For this exercise, repeat every line of the material exactly.

■ Input data ■
____

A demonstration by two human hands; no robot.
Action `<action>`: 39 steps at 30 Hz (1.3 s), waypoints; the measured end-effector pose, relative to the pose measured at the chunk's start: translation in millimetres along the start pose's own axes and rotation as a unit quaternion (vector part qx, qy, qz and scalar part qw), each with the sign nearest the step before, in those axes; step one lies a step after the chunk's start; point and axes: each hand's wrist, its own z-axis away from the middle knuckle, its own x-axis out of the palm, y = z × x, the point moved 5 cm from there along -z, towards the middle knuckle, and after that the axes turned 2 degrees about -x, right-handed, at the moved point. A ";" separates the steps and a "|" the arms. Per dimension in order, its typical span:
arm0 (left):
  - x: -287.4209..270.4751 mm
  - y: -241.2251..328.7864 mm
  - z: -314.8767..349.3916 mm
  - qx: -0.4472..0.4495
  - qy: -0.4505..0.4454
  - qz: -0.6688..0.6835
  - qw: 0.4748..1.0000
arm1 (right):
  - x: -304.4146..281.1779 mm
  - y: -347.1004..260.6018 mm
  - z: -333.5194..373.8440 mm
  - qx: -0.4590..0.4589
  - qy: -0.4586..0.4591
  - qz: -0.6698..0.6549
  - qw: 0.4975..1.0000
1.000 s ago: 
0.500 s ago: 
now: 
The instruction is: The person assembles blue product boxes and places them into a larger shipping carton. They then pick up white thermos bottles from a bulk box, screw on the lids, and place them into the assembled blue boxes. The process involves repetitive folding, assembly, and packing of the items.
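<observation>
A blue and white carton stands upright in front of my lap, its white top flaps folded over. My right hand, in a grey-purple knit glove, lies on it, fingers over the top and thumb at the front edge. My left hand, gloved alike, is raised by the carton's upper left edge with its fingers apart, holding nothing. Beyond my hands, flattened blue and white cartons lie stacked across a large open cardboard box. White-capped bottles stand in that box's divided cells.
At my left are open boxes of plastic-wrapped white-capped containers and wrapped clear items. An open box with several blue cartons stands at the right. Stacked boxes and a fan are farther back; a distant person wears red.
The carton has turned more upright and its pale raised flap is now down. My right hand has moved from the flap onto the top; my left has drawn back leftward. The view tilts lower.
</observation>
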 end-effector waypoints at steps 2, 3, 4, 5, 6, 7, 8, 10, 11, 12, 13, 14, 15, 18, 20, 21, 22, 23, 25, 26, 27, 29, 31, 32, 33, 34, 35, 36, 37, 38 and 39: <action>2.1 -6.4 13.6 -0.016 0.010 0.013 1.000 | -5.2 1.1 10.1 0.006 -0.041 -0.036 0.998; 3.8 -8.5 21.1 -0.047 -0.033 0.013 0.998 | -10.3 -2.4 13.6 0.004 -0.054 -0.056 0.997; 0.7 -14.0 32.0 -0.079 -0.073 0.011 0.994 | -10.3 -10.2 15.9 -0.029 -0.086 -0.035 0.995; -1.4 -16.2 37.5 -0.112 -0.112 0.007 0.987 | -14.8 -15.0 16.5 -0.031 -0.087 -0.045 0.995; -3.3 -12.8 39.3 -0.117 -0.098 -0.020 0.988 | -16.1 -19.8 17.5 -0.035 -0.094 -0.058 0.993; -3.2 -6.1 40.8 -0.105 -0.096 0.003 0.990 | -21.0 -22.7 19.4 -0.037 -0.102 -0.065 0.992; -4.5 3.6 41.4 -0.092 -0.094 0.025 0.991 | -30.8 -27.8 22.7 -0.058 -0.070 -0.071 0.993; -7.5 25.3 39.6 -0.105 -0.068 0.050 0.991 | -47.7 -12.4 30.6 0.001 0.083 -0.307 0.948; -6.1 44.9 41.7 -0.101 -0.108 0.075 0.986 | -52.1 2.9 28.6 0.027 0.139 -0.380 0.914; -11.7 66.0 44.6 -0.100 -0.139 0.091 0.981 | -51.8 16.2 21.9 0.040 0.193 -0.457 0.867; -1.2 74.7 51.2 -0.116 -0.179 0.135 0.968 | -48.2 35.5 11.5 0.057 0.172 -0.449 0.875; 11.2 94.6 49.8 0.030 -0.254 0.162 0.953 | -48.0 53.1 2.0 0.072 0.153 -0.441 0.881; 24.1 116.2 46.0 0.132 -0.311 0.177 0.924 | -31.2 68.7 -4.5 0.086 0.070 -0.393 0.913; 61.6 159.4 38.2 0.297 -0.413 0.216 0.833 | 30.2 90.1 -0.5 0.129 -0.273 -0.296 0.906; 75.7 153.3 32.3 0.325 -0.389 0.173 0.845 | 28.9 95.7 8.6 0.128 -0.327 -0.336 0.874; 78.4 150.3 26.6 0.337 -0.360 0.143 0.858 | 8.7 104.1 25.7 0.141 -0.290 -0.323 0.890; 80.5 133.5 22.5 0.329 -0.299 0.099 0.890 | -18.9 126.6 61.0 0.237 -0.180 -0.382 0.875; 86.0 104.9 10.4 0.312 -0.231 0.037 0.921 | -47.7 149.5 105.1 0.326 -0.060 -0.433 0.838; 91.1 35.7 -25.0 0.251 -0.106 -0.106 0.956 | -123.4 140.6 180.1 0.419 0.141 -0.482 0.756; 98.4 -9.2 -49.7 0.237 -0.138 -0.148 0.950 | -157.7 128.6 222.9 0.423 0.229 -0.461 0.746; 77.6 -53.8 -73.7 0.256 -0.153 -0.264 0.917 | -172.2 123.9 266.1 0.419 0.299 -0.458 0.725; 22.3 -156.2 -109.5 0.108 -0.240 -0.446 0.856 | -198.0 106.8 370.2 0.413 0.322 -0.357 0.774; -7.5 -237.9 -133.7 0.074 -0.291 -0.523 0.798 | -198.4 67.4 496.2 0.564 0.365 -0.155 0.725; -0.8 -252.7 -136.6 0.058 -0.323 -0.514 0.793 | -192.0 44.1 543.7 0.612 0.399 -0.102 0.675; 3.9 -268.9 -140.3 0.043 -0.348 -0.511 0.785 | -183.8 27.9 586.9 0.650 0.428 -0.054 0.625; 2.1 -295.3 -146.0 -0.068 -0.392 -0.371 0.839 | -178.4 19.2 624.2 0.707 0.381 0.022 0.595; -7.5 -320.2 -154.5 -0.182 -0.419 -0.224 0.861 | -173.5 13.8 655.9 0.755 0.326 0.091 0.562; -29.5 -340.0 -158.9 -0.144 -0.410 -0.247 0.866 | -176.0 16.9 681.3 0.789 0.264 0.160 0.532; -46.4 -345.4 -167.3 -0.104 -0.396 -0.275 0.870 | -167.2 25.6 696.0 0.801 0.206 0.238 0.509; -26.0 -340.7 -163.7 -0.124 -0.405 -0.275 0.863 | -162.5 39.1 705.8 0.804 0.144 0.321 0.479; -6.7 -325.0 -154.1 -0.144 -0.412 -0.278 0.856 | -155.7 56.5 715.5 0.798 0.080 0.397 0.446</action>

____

■ Response ■
A demonstration by two human hands; no robot.
Action `<action>`: 39 steps at 30 Hz (1.3 s), waypoints; the measured end-effector pose, relative to the pose measured at the chunk's start: translation in millimetres along the start pose's own axes and rotation as a unit quaternion (vector part qx, qy, qz and scalar part qw), each with the sign nearest the step before, in those axes; step one lies a step after the chunk's start; point and axes: each hand's wrist, its own z-axis away from the middle knuckle, its own x-axis out of the palm, y = z × x, the point moved 5 cm from there along -z, towards the middle knuckle, and after that the axes turned 2 degrees about -x, right-handed, at the moved point. A ";" separates the steps and a "|" the arms. Per dimension in order, its typical span:
arm0 (left):
  - x: -287.4209..270.4751 mm
  - y: -241.2251..328.7864 mm
  - z: -314.8767..349.3916 mm
  - qx: -0.4472..0.4495
  - qy: -0.4505..0.4454
  - qz: -0.6688..0.6835
  - qw: 0.4748..1.0000
arm1 (right):
  - x: -304.4146..281.1779 mm
  - y: -347.1004..260.6018 mm
  - z: -333.5194..373.8440 mm
  - qx: -0.4590..0.4589
  - qy: -0.4586..0.4591
  - qz: -0.6698..0.6549
  - qw: 0.4975..1.0000
1.000 s ago: 
0.500 s ago: 
now: 
The instruction is: The person assembles blue product boxes and places them into a larger shipping carton. They then pick up white thermos bottles from a bulk box, screw on the lids, and place them into the assembled blue boxes. The process involves repetitive folding, assembly, and packing of the items.
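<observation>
A blue and white carton stands upright in front of my lap, its white top flaps folded over. My right hand, in a grey-purple knit glove, lies on it, fingers over the top and thumb at the front edge. My left hand, gloved alike, is raised by the carton's upper left edge with its fingers apart, holding nothing. Beyond my hands, flattened blue and white cartons lie stacked across a large open cardboard box. White-capped bottles stand in that box's divided cells.
At my left are open boxes of plastic-wrapped white-capped containers and wrapped clear items. An open box with several blue cartons stands at the right. Stacked boxes and a fan are farther back; a distant person wears red.
The carton has turned more upright and its pale raised flap is now down. My right hand has moved from the flap onto the top; my left has drawn back leftward. The view tilts lower.
</observation>
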 end-effector waypoints at steps 2, 3, 4, 5, 6, 7, 8, 10, 11, 12, 13, 14, 15, 18, 20, 21, 22, 23, 25, 26, 27, 29, 31, 32, 33, 34, 35, 36, 37, 38 and 39: <action>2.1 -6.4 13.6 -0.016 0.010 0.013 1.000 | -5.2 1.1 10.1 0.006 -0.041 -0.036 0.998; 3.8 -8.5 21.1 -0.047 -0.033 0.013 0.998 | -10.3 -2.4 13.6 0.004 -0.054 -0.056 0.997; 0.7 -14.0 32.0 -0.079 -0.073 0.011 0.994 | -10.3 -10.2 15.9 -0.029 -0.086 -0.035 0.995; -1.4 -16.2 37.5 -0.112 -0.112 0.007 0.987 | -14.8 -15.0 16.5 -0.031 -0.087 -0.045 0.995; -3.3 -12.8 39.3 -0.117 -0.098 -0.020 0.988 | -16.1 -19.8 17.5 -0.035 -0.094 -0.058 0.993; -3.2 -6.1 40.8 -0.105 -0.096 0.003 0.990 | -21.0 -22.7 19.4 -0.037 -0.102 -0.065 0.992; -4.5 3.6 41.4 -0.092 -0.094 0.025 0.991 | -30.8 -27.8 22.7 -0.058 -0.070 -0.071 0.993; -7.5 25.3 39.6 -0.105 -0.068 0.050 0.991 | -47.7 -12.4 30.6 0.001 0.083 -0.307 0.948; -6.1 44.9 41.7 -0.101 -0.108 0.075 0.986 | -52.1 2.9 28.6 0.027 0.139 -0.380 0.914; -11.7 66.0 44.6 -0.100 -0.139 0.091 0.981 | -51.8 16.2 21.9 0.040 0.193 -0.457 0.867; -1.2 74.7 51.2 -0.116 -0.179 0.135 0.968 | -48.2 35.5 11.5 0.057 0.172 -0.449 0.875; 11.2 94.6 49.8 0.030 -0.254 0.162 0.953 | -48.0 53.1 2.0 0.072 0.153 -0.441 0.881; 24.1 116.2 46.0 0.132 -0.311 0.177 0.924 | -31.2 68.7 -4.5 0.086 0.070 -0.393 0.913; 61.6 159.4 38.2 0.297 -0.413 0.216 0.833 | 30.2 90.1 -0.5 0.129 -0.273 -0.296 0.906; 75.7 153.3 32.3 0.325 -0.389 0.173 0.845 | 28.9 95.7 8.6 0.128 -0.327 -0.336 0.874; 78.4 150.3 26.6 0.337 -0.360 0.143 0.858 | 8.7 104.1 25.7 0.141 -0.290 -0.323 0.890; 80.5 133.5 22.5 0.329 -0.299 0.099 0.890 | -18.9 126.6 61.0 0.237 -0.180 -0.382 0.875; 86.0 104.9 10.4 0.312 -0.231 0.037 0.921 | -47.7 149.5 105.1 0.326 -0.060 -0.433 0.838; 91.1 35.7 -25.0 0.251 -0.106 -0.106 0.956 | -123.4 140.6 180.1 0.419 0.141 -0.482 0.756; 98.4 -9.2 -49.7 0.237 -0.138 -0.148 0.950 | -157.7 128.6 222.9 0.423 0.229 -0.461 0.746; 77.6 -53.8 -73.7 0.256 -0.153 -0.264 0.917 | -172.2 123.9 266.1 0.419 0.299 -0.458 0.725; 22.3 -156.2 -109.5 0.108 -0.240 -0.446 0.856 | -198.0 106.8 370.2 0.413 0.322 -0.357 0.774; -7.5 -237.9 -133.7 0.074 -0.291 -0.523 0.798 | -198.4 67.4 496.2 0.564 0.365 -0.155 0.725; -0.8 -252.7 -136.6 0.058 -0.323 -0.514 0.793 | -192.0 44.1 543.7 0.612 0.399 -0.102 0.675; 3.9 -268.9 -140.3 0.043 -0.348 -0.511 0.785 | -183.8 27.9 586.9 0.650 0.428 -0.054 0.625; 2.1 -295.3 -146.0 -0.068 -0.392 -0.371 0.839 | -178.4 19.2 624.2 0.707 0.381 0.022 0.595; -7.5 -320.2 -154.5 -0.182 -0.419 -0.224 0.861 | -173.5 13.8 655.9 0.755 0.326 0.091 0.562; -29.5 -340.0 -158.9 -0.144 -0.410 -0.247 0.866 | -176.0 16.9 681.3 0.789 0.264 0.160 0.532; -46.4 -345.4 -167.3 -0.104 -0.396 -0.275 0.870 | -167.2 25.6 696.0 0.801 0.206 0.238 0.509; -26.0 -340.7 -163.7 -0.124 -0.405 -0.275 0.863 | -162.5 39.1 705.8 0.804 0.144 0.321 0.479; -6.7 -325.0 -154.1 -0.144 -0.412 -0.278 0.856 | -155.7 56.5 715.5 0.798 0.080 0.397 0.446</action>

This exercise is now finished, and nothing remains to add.